═══ Excerpted records

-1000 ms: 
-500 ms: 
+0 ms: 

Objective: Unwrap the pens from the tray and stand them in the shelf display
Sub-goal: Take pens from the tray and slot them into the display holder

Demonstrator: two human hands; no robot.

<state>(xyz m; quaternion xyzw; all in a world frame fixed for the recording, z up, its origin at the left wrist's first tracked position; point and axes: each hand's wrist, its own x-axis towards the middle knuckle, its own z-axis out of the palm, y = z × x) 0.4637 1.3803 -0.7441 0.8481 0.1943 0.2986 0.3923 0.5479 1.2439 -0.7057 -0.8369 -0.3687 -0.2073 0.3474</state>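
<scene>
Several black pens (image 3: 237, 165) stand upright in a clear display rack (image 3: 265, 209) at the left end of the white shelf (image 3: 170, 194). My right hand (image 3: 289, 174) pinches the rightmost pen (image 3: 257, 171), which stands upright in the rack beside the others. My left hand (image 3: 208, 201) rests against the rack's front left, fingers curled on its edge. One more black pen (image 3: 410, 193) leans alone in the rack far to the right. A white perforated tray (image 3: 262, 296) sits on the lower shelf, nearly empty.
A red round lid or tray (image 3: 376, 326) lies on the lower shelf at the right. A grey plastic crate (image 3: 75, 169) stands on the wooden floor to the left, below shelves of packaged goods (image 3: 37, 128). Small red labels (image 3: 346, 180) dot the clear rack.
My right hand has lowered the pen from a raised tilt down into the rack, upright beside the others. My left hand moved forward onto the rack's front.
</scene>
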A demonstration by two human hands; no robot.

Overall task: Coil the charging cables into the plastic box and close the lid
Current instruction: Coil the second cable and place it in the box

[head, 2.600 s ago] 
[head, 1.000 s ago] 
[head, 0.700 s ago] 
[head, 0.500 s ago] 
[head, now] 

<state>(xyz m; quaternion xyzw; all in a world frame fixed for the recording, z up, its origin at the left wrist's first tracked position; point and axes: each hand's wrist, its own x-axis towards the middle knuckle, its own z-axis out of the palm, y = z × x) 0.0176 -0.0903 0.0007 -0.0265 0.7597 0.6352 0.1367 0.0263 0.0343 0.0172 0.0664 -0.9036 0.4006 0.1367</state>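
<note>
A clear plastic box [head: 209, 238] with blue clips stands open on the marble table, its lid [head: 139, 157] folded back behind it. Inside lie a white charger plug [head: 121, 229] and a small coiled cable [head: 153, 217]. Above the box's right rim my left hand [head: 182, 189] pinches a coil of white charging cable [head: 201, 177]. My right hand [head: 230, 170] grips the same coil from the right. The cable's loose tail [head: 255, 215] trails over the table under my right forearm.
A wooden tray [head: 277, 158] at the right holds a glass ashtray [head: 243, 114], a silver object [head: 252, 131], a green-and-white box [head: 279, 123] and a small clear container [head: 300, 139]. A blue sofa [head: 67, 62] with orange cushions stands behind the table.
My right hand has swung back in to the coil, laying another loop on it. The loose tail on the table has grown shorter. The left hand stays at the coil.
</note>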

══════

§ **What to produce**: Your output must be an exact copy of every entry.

§ **Answer below**:
-1000 ms: 
-500 ms: 
+0 ms: 

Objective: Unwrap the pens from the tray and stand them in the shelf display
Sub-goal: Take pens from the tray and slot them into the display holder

Demonstrator: two human hands; no robot.

<state>(xyz m; quaternion xyzw; all in a world frame fixed for the recording, z up, its origin at the left wrist's first tracked position; point and axes: each hand's wrist, its own x-axis towards the middle knuckle, its own z-axis out of the palm, y = z × x) 0.4637 1.3803 -0.7441 0.8481 0.1943 0.2986 0.3923 0.5479 1.2439 -0.7057 -0.8369 -0.3687 -0.2073 0.3474</state>
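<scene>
Several black pens (image 3: 237, 165) stand upright in a clear display rack (image 3: 265, 209) at the left end of the white shelf (image 3: 170, 194). My right hand (image 3: 289, 174) pinches the rightmost pen (image 3: 257, 171), which stands upright in the rack beside the others. My left hand (image 3: 208, 201) rests against the rack's front left, fingers curled on its edge. One more black pen (image 3: 410, 193) leans alone in the rack far to the right. A white perforated tray (image 3: 262, 296) sits on the lower shelf, nearly empty.
A red round lid or tray (image 3: 376, 326) lies on the lower shelf at the right. A grey plastic crate (image 3: 75, 169) stands on the wooden floor to the left, below shelves of packaged goods (image 3: 37, 128). Small red labels (image 3: 346, 180) dot the clear rack.
My right hand has lowered the pen from a raised tilt down into the rack, upright beside the others. My left hand moved forward onto the rack's front.
</scene>
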A demonstration by two human hands; no robot.

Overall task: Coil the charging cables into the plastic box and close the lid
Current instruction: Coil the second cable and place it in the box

[head, 2.600 s ago] 
[head, 1.000 s ago] 
[head, 0.700 s ago] 
[head, 0.500 s ago] 
[head, now] 

<state>(xyz m; quaternion xyzw; all in a world frame fixed for the recording, z up, its origin at the left wrist's first tracked position; point and axes: each hand's wrist, its own x-axis towards the middle knuckle, its own z-axis out of the palm, y = z × x) 0.0176 -0.0903 0.0007 -0.0265 0.7597 0.6352 0.1367 0.0263 0.0343 0.0172 0.0664 -0.9036 0.4006 0.1367</state>
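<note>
A clear plastic box [head: 209, 238] with blue clips stands open on the marble table, its lid [head: 139, 157] folded back behind it. Inside lie a white charger plug [head: 121, 229] and a small coiled cable [head: 153, 217]. Above the box's right rim my left hand [head: 182, 189] pinches a coil of white charging cable [head: 201, 177]. My right hand [head: 230, 170] grips the same coil from the right. The cable's loose tail [head: 255, 215] trails over the table under my right forearm.
A wooden tray [head: 277, 158] at the right holds a glass ashtray [head: 243, 114], a silver object [head: 252, 131], a green-and-white box [head: 279, 123] and a small clear container [head: 300, 139]. A blue sofa [head: 67, 62] with orange cushions stands behind the table.
My right hand has swung back in to the coil, laying another loop on it. The loose tail on the table has grown shorter. The left hand stays at the coil.
</note>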

The full output has been given.